CMS Chronicle #09: Rebranding and Landing Rebranding and eating our own dog food
The CMS got a new identity — webhouse.app branding throughout, a branded login experience, and a landing page that is itself managed by the CMS. Plus the repo rename, deploy file cleanup, and npm publish.
A new face
The project has been called cms-engine internally since the start. Today we renamed the repository to just cms — matching the npm scope @webhouse/cms — and applied the webhouse.app brand identity everywhere.
The eye
The webhouse.app logo is a stylized eye with a golden iris. It represents observation, attention to detail, and the idea that a CMS should see your content clearly. The icon now appears in:
- Admin sidebar (stacked: eye + wordmark + tagline)
- Login page (centered, 72px)
- Favicon (64px)
- Landing page (hero, nav, footer)
- webhouse-site footer ("Powered by")
The wordmark switches between dark and light variants based on the active theme.
Brand colors
| Color | Hex | Usage |
|---|---|---|
| Primary gold | #F7BB2E | Logo, CTAs, accents |
| Dark gold | #D9A11A | Hover states, shadows |
| Near-black | #0D0D0D | Primary dark background |
| Dark blue-blacks | #1C1C1C — #2A2A3E | Surface variants with subtle blue undertone |
Login experience
The login page was previously rendered inside the admin layout — sidebar, tabs, and all visible behind the form. Now it is a fullscreen overlay with:
- Dark gradient background with grid pattern
- Radial gold glow accent
- Eye icon + wordmark centered
- "Powered by @webhouse/cms" footer
- Glassmorphism card with backdrop blur
Sign out sends you to the landing page instead of back to login.
The landing page
Unauthenticated visitors at localhost:3010 see a marketing page for webhouse.app. It features:
- Hero with floating eye icon, wordmark, terminal snippet
- Stats bar (scaffold time, code needed, Lighthouse score)
- Feature cards (AI agents, schema-driven content, static output, etc.)
- Architecture diagram (the real SVG from Illustrator, not ASCII)
- MCP section (public + authenticated server descriptions)
- CTA section with GitHub link
The page is served as static HTML at 120% zoom for a bolder feel. Authenticated users are redirected straight to /admin.
Dog food: landing as a CMS example
Here is the interesting part. The landing page content is also defined as a CMS schema:
defineCollection({
name: 'pages',
label: 'Pages',
urlPrefix: '/',
fields: [
{ name: 'title', type: 'text', required: true },
{ name: 'metaDescription', type: 'textarea' },
{ name: 'sections', type: 'blocks', blocks: ['hero', 'stats', 'features', 'architecture', 'mcp', 'cta'] },
],
})
Six block types — hero, stats, features, architecture, mcp, cta — each with their own fields.
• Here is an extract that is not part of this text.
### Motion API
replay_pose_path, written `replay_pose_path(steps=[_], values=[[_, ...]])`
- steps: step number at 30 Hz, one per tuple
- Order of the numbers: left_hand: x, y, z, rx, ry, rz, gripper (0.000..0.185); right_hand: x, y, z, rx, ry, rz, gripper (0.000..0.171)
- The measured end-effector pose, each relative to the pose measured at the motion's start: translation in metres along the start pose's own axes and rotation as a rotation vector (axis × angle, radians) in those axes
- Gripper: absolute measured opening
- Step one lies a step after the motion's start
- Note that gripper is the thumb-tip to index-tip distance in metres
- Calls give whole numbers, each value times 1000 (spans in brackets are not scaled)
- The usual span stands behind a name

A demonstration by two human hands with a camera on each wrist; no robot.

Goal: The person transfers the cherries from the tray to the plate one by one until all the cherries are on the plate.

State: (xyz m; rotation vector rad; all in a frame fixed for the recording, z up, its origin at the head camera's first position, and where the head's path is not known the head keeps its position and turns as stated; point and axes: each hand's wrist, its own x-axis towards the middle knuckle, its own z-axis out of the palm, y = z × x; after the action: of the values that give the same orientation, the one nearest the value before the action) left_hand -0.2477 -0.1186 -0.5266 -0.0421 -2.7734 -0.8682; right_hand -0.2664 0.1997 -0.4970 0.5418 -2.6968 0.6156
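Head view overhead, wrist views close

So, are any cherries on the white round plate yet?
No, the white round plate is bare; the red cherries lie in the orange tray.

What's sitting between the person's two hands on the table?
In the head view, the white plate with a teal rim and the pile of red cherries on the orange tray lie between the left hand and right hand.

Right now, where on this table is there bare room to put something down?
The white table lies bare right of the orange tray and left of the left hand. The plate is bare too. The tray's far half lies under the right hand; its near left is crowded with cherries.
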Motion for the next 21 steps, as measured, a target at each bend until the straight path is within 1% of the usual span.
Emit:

The content is seeded as content/pages/home.json with all the real landing page data.
This lives in examples/landing/ alongside the existing examples/blog/. It is the second example site, and thanks to the multi-site admin (Chronicle #08), both sites are manageable from the same admin instance.
Repo cleanup
- Repository renamed
webhousecode/cms-engine→webhousecode/cms - Git remote, scripts, Dockerfile, fly-start.sh all updated
- Deploy files moved into
deploy/within the repo (tracked in git) - webhouse-site's dependency path updated from
../cms-engine/to../cms/
npm publish
All five packages are now published on npm:
@webhouse/cms— core engine@webhouse/cms-ai— AI agents@webhouse/cms-cli— CLI tool@webhouse/cms-mcp-client— public MCP server@webhouse/cms-mcp-server— authenticated MCP server
npx @webhouse/cms init is now a real thing.
What is next
The landing page is currently a static HTML file. The next step is building the template engine that renders the block-based content from home.json into the same HTML — so edits in the admin UI update the live landing page. That is Phase 3 of the landing migration.
But first: multi-site management. That is Chronicle #08.